■ **PROMPT**: From the data below, return each line in which the string "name" is found.

■ **GIVEN INFORMATION**:
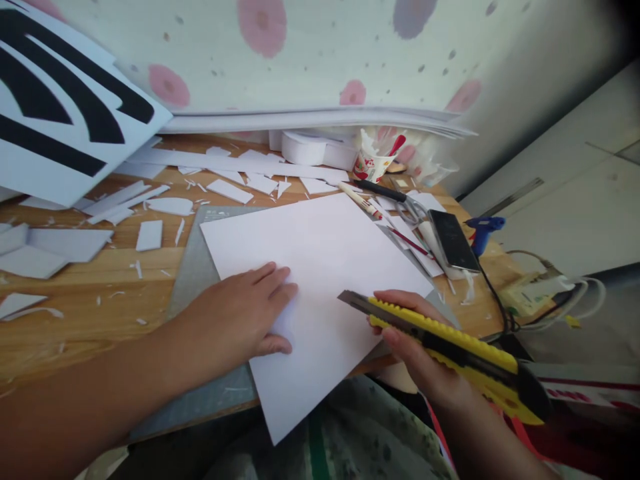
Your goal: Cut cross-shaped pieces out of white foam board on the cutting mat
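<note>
A white foam-like sheet (330,247) lies at a slant over a grey cutting mat (193,267), its near corner jutting past the table edge. My left hand (250,310) rests flat on the left part of the sheet, fingers stretched out and pointing right. In my right hand (415,347) is a yellow and black utility knife (450,347), held above the sheet's right side. Its blade is out and points left, toward my left hand. Whether the blade tip touches the sheet I cannot tell.
White offcuts (230,190) litter the wooden table (125,270). A white board with black shapes (65,100) leans at the left. Toward the right are a paper cup (371,163), scissors (387,193), a pen (360,201), a phone (453,240), a blue glue gun (483,230) and a power strip (530,290).
</note>
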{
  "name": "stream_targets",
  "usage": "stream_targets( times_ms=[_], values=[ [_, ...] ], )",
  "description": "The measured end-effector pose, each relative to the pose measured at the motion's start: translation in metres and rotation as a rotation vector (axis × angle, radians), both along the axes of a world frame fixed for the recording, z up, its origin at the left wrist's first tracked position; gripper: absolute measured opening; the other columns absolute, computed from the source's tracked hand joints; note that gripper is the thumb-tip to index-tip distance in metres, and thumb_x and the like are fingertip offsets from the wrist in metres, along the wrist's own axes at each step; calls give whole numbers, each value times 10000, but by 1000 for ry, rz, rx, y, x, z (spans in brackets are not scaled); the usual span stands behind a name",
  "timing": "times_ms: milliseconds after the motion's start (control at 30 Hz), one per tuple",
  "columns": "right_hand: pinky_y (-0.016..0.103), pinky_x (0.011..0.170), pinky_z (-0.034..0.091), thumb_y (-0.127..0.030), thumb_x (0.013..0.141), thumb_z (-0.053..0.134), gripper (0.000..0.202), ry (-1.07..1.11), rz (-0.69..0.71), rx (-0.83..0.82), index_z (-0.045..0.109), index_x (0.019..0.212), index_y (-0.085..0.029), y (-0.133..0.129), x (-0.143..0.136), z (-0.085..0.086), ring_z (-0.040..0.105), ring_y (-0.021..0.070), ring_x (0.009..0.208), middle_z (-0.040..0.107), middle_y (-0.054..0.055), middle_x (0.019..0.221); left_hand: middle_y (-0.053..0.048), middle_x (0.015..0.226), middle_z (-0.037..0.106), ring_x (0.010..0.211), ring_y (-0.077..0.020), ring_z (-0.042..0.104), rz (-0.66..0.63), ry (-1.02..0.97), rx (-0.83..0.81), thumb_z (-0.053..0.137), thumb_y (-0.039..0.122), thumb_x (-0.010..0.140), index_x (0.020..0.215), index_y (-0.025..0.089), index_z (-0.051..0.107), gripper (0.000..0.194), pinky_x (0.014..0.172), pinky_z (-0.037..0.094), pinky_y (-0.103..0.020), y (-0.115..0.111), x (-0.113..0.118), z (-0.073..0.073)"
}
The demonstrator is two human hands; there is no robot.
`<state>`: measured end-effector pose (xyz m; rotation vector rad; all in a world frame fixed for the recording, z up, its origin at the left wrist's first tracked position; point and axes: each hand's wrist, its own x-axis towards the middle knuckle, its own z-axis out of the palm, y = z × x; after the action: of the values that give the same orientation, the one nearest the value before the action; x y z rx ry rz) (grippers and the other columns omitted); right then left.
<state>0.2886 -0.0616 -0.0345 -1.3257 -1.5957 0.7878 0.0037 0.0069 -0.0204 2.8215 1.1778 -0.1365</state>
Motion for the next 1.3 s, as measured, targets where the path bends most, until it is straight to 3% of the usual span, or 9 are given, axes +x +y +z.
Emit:
stream_targets(
  times_ms=[133,267,433,600,967,1300],
  values=[
    [351,698,610,-354,875,688,344,-24,8,36,659,1208,-273,14,-9,-4,735,246,827,765,63,957,-211,1534,463,1412,-404,436,-1,26,-77,762,553,790,1419,153,547,776,1114,434,-535,4,-5,6],
    [337,808,604,-267,854,700,338,-112,50,49,673,1190,-291,27,-18,4,729,229,920,759,45,1052,-191,1542,462,1417,-402,429,0,16,-71,750,565,796,1422,186,551,759,1113,438,-543,6,-9,4],
    [298,829,608,-215,858,683,277,-146,338,55,707,1129,-268,65,-24,21,738,202,947,775,34,1064,-203,1552,440,1421,-423,415,-14,-8,-56,744,564,799,1454,174,519,795,1108,440,-574,6,-10,-2],
    [294,833,609,-207,862,669,265,-138,525,62,710,1121,-249,95,-26,20,737,184,941,771,33,1077,-198,1559,430,1427,-425,402,18,17,-136,778,525,783,1455,174,520,801,1106,446,-571,9,-5,4],
    [277,843,590,-165,876,668,269,-82,600,88,700,1137,-222,104,-29,13,716,176,923,754,49,1050,-216,1510,488,1390,-451,445,34,-61,-141,874,456,690,1399,165,583,820,1089,464,-583,11,-3,2],
    [274,774,584,-128,885,628,272,-197,695,203,654,1146,-199,109,-30,19,704,170,861,741,55,967,-211,1536,458,1405,-438,430,40,4,-161,832,506,728,1452,153,523,863,1085,474,-565,12,-3,5]
  ],
)
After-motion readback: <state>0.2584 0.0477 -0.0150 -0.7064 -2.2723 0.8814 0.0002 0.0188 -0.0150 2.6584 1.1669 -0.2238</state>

■ **WRITTEN REPLY**:
  "name": "stream_targets",
  "description": "The measured end-effector pose, each relative to the pose measured at the motion's start: translation in metres and rotation as a rotation vector (axis × angle, radians), both along the axes of a world frame fixed for the recording, z up, its origin at the left wrist's first tracked position; gripper: absolute measured opening; the other columns absolute, computed from the source's tracked hand joints; note that gripper is the thumb-tip to index-tip distance in metres, and thumb_x and the like are fingertip offsets from the wrist in metres, along the wrist's own axes at each step; calls give whole numbers, each value times 10000, but by 1000 for ry, rz, rx, y, x, z (spans in brackets are not scaled); the usual span stands behind a name",

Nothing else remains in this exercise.